• **What you should do**: Having read the listing below, repeat it exactly.

:::

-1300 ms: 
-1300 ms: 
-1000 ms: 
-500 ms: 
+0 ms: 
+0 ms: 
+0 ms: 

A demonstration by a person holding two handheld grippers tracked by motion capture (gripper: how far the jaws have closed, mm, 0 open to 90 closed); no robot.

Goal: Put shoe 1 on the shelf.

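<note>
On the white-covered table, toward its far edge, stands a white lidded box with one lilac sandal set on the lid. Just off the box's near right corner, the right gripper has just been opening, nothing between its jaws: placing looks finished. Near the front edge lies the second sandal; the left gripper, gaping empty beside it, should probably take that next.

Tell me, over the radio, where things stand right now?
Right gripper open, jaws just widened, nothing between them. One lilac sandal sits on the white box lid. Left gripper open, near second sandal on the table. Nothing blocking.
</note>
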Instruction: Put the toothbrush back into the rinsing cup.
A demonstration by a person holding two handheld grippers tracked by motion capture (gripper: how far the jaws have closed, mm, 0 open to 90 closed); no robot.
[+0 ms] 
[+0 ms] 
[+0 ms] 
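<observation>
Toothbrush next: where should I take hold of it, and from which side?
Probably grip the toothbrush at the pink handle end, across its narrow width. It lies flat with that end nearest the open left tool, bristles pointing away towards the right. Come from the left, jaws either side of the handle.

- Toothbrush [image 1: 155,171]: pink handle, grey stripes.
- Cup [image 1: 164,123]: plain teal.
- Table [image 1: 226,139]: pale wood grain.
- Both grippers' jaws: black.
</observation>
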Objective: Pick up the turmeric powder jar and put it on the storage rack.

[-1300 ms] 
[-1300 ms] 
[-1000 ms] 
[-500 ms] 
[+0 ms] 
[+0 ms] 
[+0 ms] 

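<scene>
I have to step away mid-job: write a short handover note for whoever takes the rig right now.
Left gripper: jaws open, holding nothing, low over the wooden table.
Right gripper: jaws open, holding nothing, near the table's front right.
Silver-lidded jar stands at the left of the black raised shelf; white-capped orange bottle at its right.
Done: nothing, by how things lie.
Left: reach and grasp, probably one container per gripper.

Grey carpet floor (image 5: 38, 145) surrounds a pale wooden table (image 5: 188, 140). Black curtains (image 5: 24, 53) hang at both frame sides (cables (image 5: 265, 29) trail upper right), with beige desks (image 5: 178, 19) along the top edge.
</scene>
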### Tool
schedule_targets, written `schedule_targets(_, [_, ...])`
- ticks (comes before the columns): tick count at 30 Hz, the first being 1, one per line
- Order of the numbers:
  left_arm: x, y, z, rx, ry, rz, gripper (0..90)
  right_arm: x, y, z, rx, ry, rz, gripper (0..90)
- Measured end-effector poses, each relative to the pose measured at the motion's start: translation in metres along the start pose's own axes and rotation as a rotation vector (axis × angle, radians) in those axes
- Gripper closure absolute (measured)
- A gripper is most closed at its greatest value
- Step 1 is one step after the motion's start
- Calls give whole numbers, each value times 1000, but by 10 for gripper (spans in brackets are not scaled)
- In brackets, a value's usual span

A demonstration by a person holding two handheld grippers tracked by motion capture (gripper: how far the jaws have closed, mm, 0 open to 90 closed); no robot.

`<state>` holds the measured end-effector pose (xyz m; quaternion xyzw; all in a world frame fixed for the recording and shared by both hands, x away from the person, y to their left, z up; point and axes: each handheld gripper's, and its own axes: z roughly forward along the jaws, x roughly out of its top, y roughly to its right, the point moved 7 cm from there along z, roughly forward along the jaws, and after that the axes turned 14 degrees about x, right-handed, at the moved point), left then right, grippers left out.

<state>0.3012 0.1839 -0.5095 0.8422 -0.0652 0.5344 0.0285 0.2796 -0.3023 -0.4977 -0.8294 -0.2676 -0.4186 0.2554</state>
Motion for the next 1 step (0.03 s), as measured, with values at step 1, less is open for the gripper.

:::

• **Problem solution**:
-1300 ms: 
-1300 ms: 
-1000 ms: 
-500 ms: 
+0 ms: 
+0 ms: 
+0 ms: 

A demonstration by a person holding two handheld grippers tracked by motion capture (gripper: how far the jaws have closed, mm, 0 open to 90 closed); no robot.

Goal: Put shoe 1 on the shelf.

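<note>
On the white-covered table, toward its far edge, stands a white lidded box with one lilac sandal set on the lid. Just off the box's near right corner, the right gripper has just been opening, nothing between its jaws: placing looks finished. Near the front edge lies the second sandal; the left gripper, gaping empty beside it, should probably take that next.

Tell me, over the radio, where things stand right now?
Right gripper open, jaws just widened, nothing between them. One lilac sandal sits on the white box lid. Left gripper open, near second sandal on the table. Nothing blocking.
</note>
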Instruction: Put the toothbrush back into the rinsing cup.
A demonstration by a person holding two handheld grippers tracked by motion capture (gripper: how far the jaws have closed, mm, 0 open to 90 closed); no robot.
[+0 ms] 
[+0 ms] 
[+0 ms] 
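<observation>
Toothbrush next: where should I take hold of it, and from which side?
Probably grip the toothbrush at the pink handle end, across its narrow width. It lies flat with that end nearest the open left tool, bristles pointing away towards the right. Come from the left, jaws either side of the handle.

- Toothbrush [image 1: 155,171]: pink handle, grey stripes.
- Cup [image 1: 164,123]: plain teal.
- Table [image 1: 226,139]: pale wood grain.
- Both grippers' jaws: black.
</observation>
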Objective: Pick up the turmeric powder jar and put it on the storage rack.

[-1300 ms] 
[-1300 ms] 
[-1000 ms] 
[-500 ms] 
[+0 ms] 
[+0 ms] 
[+0 ms] 

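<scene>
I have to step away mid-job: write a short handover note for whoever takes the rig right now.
Left gripper: jaws open, holding nothing, low over the wooden table.
Right gripper: jaws open, holding nothing, near the table's front right.
Silver-lidded jar stands at the left of the black raised shelf; white-capped orange bottle at its right.
Done: nothing, by how things lie.
Left: reach and grasp, probably one container per gripper.

Grey carpet floor (image 5: 38, 145) surrounds a pale wooden table (image 5: 188, 140). Black curtains (image 5: 24, 53) hang at both frame sides (cables (image 5: 265, 29) trail upper right), with beige desks (image 5: 178, 19) along the top edge.
</scene>
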### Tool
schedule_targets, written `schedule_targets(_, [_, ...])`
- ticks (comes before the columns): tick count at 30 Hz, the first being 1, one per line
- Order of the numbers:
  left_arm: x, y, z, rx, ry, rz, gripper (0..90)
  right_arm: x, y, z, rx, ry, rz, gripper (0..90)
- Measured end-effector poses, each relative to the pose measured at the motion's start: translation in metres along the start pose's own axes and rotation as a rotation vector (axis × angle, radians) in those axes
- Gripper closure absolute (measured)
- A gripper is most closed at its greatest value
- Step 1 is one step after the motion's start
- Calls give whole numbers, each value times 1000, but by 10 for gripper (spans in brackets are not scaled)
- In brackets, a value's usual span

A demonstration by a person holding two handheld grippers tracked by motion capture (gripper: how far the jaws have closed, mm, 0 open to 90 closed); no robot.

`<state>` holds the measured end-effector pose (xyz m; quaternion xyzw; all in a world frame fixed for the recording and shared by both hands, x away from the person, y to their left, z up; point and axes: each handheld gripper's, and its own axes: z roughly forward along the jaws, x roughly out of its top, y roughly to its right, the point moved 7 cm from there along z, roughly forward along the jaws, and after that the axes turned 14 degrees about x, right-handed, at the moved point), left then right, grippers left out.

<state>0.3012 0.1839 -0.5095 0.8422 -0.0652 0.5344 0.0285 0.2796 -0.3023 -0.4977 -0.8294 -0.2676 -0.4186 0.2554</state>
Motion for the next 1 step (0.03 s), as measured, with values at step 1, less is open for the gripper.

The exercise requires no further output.